Così sono passati 20 minuti fino a quando una palla persa ha lasciato Joel Roca in ottima posizione. Ha dribblato Batalla, che lo ha sbilanciato, ma ha preferito rimanere in piedi per segnare invece di cercare il rigore e... Óscar Valentín ha respinto il suo tiro. Questione di onestà. Così è la vita, no?
Gazzaniga salva il Girona
Quell’azione ha dato un po’ di vivacità al match, che si è aperto leggermente. Ma non troppo. Le difese avevano la meglio su attacchi lenti e poco ispirati. Camello ci ha provato di testa, ma senza precisione. Tsygankov invece ha indirizzato bene il pallone verso la porta opposta, ma il tiro era debole e facile per Batalla. Normale che si sia andati all’intervallo sullo 0-0, insipido ma giusto, nonostante Gazzaniga, all’ultimo respiro del primo tempo, abbia dovuto superarsi in un uno contro uno con Camello.

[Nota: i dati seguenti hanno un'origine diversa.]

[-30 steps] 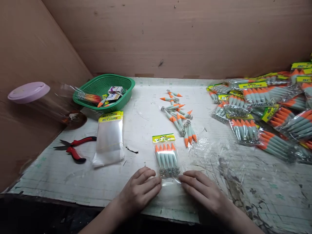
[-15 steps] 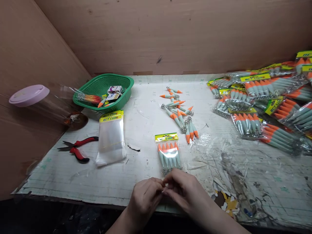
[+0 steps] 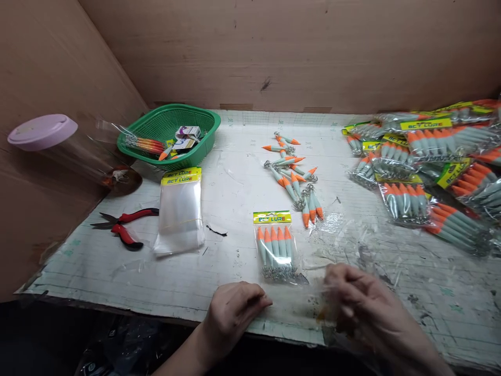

La ripresa, pur senza cambi, è sembrata partire con più energia. Il Rayo era più incisivo e ha sfiorato il vantaggio approfittando di un passaggio sbagliato in area di Gazzaniga. Il pallone è arrivato a Unai López, che però ha perso tempo prima di calciare. La risposta è arrivata ancora dal mancino Tsygankov, che ha concluso un buon contropiede con una pessima volée di destro.
La partita avrebbe potuto accendersi con un rigore per il Girona. Ma l’arbitro, Cuadra Fernández, ha visto un tocco di mano di Óscar Valentín dove in realtà c’era solo aria. Così il VAR lo ha corretto. Anche gli allenatori hanno provato a cambiare qualcosa, sperando di trovare la chiave giusta. Il Rayo ne ha tratto maggior beneficio, diventando più dominante. Ma il ritmo continuava a mancare. Solo su palla inattiva o tiri da lontano si è visto un po’ di pericolo in quei minuti. Come quello di Lejeune, che Gazzaniga ha respinto con difficoltà.
Alemao, il rapace d’area
Dopo quell’occasione, restava ancora più di un quarto d’ora alla fine. Era il Rayo a provarci di più contro un Girona timido e avaro. E così è arrivato il premio per i padroni di casa all’85’, con un tiro di Unai López deviato volontariamente da Alemao per ingannare Gazzaniga e firmare l’1-0.
Colpo durissimo per i catalani, che avrebbero potuto subire il colpo del ko se Gumbau non avesse spedito alle stelle una conclusione dal dischetto dopo una bella azione sulla sinistra.
L’eterno Stuani
I volti dei giocatori del Girona dicevano tutto. La retrocessione era nuovamente vicina. E Míchel si è affidato a Stuani. A 39 anni, anche solo per pochi minuti, è sempre decisivo. L’uruguaiano, già salvatore in tante occasioni, si è ripetuto. Ha vinto il duello aereo nell’area piccola, ha girato il collo per colpire al meglio e ha messo il pallone fuori dalla portata di Batalla, pareggiando alla sua prima azione della partita.